# Instructions for the task:
Please work out how many lines in the material below contain the string "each", and answer with that number only.

# Data below:
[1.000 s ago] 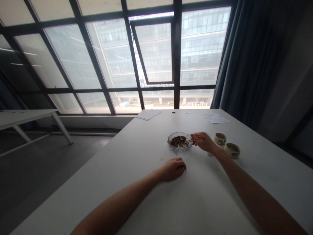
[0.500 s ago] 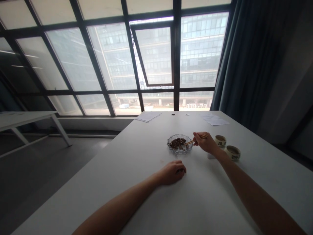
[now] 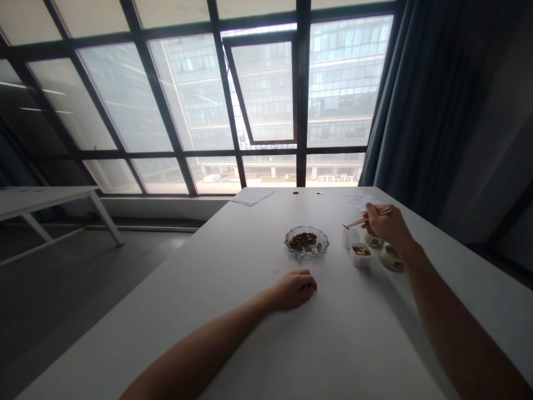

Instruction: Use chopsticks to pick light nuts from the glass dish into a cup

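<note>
My right hand (image 3: 385, 225) grips a pair of wooden chopsticks (image 3: 361, 220), raised above the table with their tips pointing left over two small white cups (image 3: 360, 255). A glass dish (image 3: 307, 243) holding dark seeds sits at the table's middle, to the left of the cups. Two round ceramic bowls (image 3: 390, 258) stand under and beside my right wrist. My left hand (image 3: 293, 289) rests on the white table (image 3: 250, 333) with its fingers curled under, nearer to me than the dish. Nothing shows in it.
Sheets of paper (image 3: 252, 195) lie at the table's far edge, with more paper (image 3: 358, 199) at the far right. A second white table (image 3: 41, 197) stands to the left. Large windows fill the background and a dark curtain (image 3: 416, 111) hangs at right.
My right hand lifted the chopsticks off the glass dish and moved right and up, over the small cups. That uncovered the two white cups. My left hand stayed put.
</note>
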Demonstrator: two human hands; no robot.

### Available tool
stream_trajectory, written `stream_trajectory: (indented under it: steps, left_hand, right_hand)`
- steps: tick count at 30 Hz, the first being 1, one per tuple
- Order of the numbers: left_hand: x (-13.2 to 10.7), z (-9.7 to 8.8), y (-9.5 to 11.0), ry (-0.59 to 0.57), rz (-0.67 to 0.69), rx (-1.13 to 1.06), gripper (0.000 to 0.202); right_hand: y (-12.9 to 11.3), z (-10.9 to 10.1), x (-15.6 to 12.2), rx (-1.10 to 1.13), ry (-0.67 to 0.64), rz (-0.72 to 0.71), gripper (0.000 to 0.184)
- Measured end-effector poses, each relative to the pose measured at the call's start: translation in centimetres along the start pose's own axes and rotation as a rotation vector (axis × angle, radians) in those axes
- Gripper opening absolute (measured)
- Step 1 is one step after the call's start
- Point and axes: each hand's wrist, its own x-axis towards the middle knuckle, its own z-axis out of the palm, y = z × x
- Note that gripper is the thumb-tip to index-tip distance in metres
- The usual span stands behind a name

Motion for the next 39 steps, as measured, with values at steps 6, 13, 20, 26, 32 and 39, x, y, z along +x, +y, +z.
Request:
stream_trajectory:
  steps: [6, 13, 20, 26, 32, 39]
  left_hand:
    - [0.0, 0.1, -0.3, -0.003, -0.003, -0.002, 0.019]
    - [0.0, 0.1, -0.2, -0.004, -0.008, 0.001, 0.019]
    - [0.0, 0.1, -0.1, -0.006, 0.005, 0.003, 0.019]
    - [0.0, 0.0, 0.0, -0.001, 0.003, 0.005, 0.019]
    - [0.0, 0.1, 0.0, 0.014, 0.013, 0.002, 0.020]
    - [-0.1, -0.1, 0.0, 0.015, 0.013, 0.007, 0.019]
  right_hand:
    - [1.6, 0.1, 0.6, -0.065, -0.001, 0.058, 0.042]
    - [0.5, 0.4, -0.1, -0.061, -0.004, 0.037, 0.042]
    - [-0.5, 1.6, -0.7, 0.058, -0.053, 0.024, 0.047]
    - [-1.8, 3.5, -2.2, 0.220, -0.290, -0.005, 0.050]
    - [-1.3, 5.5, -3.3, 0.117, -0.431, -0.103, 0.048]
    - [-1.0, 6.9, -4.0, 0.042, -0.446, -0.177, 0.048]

# Response to the task:
2